Drop the pictures and restate the rest of the listing word for word.

Provided material

╭──

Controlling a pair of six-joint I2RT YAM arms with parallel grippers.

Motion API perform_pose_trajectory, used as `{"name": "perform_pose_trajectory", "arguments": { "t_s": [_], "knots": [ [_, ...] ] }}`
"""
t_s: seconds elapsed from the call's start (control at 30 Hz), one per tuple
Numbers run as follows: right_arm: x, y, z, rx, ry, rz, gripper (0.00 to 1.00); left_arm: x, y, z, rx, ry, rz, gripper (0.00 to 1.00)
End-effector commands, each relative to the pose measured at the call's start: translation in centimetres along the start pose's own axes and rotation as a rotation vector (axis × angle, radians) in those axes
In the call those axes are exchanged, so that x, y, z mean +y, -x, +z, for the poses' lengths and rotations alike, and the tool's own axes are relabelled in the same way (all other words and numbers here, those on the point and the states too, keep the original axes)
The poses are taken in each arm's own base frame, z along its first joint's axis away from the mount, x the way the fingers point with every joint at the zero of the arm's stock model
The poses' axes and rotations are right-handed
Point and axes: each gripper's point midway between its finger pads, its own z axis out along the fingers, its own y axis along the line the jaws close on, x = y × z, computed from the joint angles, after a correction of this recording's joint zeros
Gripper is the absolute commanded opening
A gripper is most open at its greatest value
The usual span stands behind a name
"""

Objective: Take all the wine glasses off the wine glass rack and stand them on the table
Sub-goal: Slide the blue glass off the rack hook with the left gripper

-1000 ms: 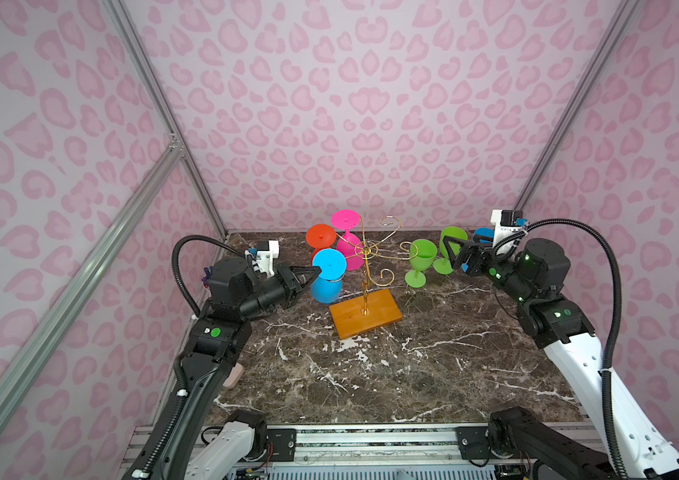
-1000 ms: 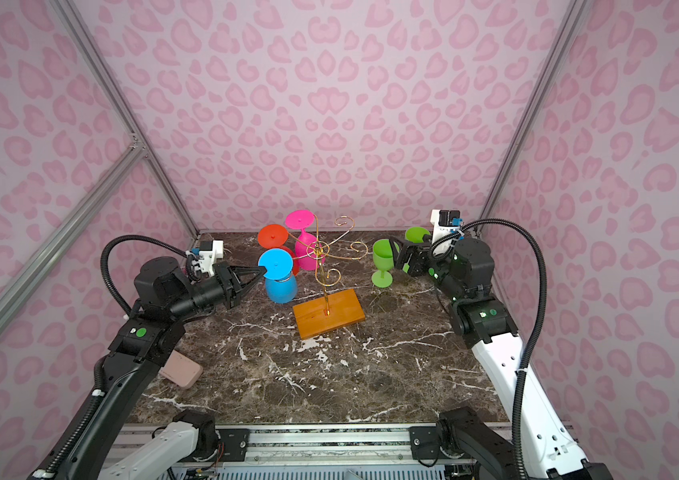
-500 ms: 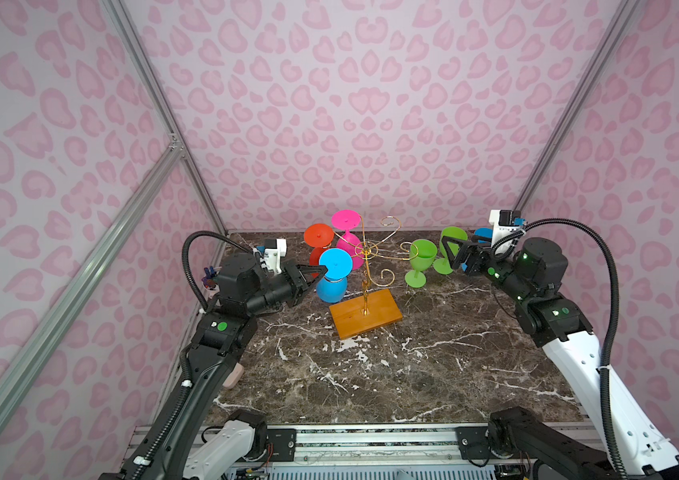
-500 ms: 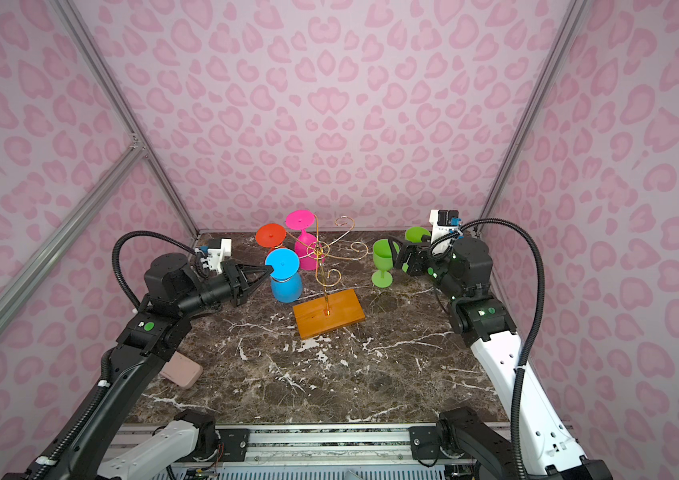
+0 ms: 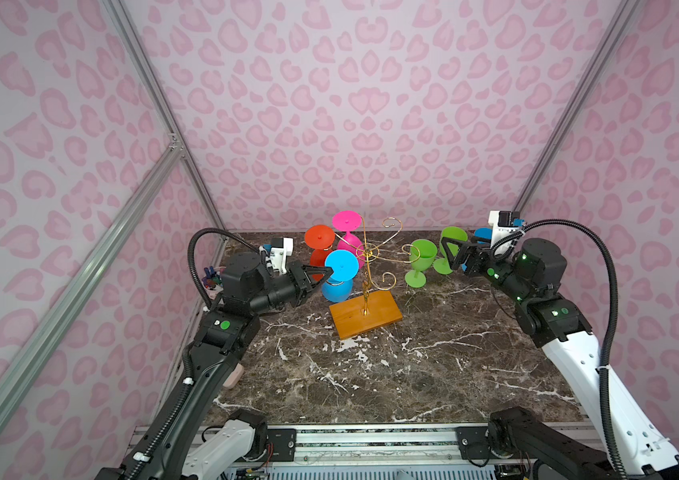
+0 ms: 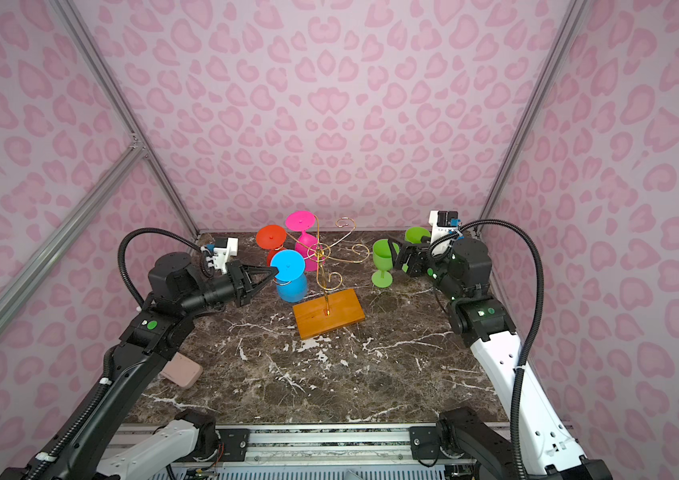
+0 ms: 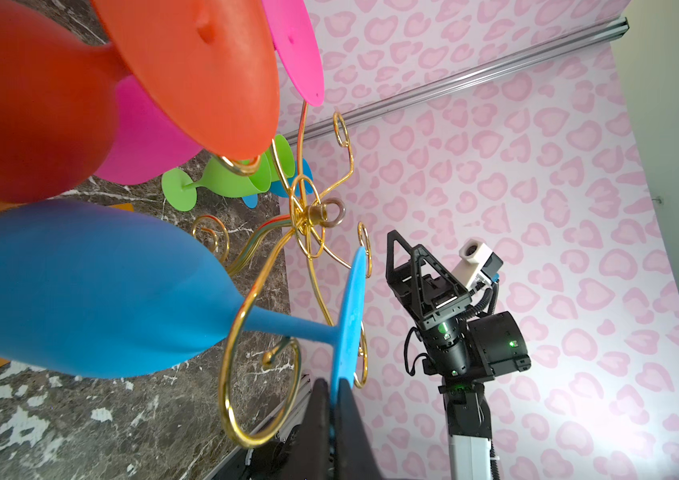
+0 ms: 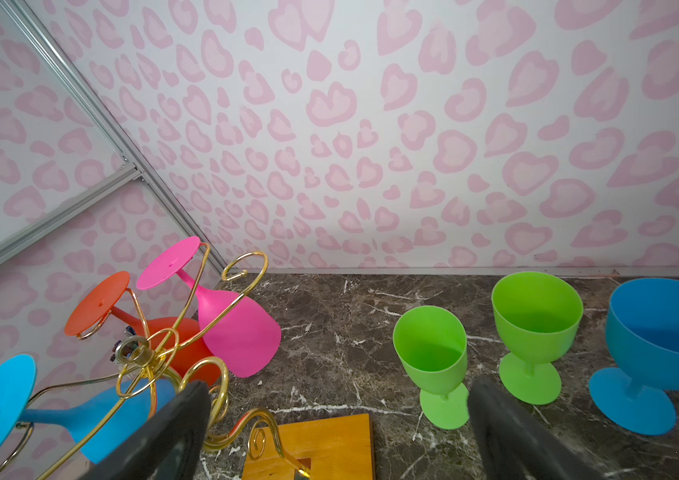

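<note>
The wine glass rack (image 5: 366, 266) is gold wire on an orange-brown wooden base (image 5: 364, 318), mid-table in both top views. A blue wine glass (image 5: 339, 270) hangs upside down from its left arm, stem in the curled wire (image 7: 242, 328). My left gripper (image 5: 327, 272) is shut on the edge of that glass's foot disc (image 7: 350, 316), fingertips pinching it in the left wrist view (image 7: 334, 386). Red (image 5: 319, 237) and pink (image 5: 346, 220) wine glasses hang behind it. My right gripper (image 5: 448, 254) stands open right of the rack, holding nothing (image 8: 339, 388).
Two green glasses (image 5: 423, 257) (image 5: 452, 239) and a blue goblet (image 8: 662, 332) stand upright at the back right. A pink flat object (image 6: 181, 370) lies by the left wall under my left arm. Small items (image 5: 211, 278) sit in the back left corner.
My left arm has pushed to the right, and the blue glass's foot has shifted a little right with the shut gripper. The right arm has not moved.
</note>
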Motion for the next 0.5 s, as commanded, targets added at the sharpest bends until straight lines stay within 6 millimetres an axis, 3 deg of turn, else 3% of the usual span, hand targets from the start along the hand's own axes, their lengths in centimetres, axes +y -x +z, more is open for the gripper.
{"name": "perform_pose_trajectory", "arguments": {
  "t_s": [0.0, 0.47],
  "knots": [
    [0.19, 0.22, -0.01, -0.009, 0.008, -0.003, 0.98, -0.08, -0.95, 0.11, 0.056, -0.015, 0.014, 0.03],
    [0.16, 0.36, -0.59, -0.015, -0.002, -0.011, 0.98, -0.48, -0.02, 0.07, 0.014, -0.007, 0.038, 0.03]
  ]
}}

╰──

Result for this task
Controlling a pair of six-joint I2RT YAM arms with parallel grippers.

Motion API perform_pose_trajectory, used as `{"name": "perform_pose_trajectory", "arguments": { "t_s": [_], "knots": [ [_, ...] ] }}`
"""
t_s: seconds elapsed from the call's start (control at 30 Hz), one per tuple
Numbers run as follows: right_arm: x, y, z, rx, ry, rz, gripper (0.00 to 1.00); left_arm: x, y, z, rx, ry, rz, gripper (0.00 to 1.00)
End-effector commands, each relative to the pose measured at the call's start: translation in centimetres along the start pose's own axes and rotation as a rotation vector (axis × angle, radians) in those axes
In the call those axes are exchanged, so that x, y, z mean +y, -x, +z, for the poses' lengths and rotations alike, and the tool's own axes are relabelled in the same way (all other words and numbers here, those on the point and the states too, keep the original axes)
The poses are taken in each arm's own base frame, z along its first joint's axis away from the mount, x the way the fingers point with every joint at the zero of the arm's stock model
The poses' axes and rotations are right-handed
Point and axes: each gripper's point midway between its finger pads, its own z axis out along the fingers, its own y axis along the line the jaws close on, x = y × z, computed from the joint angles, after a correction of this recording's joint zeros
Gripper is the absolute commanded opening
A gripper is most open at its greatest value
The usual span stands behind a name
"""

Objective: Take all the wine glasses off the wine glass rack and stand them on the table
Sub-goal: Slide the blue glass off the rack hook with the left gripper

-1000 ms: 
-1000 ms: 
-500 ms: 
-500 ms: 
+0 ms: 
+0 ms: 
+0 ms: 
+0 ms: 

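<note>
The wine glass rack (image 5: 366, 266) is gold wire on an orange-brown wooden base (image 5: 364, 318), mid-table in both top views. A blue wine glass (image 5: 339, 270) hangs upside down from its left arm, stem in the curled wire (image 7: 242, 328). My left gripper (image 5: 327, 272) is shut on the edge of that glass's foot disc (image 7: 350, 316), fingertips pinching it in the left wrist view (image 7: 334, 386). Red (image 5: 319, 237) and pink (image 5: 346, 220) wine glasses hang behind it. My right gripper (image 5: 448, 254) stands open right of the rack, holding nothing (image 8: 339, 388).
Two green glasses (image 5: 423, 257) (image 5: 452, 239) and a blue goblet (image 8: 662, 332) stand upright at the back right. A pink flat object (image 6: 181, 370) lies by the left wall under my left arm. Small items (image 5: 211, 278) sit in the back left corner.
My left arm has pushed to the right, and the blue glass's foot has shifted a little right with the shut gripper. The right arm has not moved.
</note>
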Motion for the next 0.5 s, as commanded, targets added at the sharpest bends until straight lines stay within 6 millimetres an axis, 3 deg of turn, else 3% of the usual span, hand targets from the start along the hand's own axes, their lengths in centimetres, axes +y -x +z, more is open for the gripper.
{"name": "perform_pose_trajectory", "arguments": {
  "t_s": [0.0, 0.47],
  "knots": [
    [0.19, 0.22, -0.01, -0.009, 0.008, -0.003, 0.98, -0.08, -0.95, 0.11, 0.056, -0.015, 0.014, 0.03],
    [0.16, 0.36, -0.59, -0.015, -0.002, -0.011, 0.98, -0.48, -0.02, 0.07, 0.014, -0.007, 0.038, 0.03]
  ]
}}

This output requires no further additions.